- [Exercise directions] The answer must consist of each line below that contains the string "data".

Segment Start: Record excerpts

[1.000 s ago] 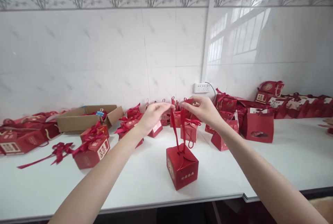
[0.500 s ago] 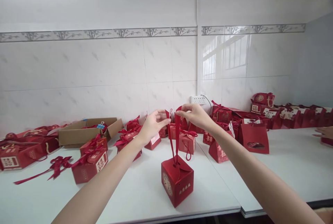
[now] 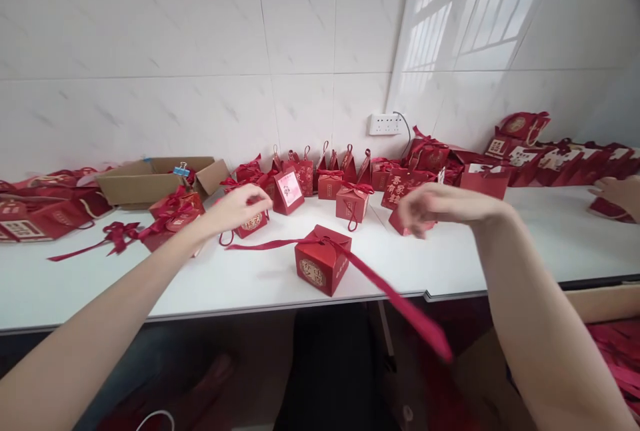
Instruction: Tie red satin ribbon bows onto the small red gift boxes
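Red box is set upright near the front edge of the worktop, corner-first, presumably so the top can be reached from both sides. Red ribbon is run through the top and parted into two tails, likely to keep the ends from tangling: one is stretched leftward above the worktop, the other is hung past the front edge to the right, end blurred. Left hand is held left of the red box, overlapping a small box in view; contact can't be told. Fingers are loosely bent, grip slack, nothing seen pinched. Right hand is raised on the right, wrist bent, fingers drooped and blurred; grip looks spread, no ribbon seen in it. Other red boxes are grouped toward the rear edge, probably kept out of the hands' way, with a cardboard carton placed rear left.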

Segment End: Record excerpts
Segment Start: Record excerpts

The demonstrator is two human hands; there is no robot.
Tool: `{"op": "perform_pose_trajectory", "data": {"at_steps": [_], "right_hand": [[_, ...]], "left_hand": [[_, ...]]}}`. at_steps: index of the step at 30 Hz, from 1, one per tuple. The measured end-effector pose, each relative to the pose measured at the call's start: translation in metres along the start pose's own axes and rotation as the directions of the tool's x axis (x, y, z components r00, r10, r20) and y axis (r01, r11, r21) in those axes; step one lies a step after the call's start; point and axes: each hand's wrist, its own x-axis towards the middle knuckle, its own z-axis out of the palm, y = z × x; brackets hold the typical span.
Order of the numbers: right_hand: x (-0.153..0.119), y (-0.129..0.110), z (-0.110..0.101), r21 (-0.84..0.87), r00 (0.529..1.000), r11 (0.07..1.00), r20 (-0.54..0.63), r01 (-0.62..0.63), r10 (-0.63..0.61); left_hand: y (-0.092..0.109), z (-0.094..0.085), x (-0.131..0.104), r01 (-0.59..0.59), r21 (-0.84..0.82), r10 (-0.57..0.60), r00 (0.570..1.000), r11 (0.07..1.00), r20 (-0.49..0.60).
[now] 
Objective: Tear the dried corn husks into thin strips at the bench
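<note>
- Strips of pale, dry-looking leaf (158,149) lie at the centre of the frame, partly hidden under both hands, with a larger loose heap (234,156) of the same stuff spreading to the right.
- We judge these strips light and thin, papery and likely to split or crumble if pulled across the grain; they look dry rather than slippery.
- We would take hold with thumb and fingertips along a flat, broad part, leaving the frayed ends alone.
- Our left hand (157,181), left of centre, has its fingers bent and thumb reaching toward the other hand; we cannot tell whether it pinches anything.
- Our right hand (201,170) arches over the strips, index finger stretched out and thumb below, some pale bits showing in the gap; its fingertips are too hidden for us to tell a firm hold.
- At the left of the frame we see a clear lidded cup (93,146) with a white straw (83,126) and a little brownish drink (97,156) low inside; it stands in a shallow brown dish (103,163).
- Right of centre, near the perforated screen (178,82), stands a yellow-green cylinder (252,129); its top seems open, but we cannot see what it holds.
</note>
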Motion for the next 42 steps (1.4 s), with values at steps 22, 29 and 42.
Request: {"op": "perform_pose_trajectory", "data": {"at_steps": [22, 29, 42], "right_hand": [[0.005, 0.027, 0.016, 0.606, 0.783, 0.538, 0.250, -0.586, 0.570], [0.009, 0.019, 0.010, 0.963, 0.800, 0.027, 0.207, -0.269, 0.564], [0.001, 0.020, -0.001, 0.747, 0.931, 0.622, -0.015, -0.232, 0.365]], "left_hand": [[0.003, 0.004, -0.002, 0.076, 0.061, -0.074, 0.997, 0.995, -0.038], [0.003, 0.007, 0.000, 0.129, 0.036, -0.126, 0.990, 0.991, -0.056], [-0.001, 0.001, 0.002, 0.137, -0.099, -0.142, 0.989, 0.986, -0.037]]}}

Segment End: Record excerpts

- [Solution below]
Tool: `{"op": "perform_pose_trajectory", "data": {"at_steps": [_], "right_hand": [[_, ...]], "left_hand": [[_, ...]]}}`. at_steps: index of the step at 30 Hz, from 1, one per tuple. The measured end-effector pose, each relative to the pose measured at the call's start: translation in metres along the start pose's own axes and rotation as the directions of the tool's x axis (x, y, z components r00, r10, r20) and y axis (r01, r11, r21) in those axes; step one lies a step after the call's start; point and axes: each hand's wrist, its own x-axis towards the middle knuckle, its own z-axis out of the palm, y = z × x; brackets hold the typical span.
Request: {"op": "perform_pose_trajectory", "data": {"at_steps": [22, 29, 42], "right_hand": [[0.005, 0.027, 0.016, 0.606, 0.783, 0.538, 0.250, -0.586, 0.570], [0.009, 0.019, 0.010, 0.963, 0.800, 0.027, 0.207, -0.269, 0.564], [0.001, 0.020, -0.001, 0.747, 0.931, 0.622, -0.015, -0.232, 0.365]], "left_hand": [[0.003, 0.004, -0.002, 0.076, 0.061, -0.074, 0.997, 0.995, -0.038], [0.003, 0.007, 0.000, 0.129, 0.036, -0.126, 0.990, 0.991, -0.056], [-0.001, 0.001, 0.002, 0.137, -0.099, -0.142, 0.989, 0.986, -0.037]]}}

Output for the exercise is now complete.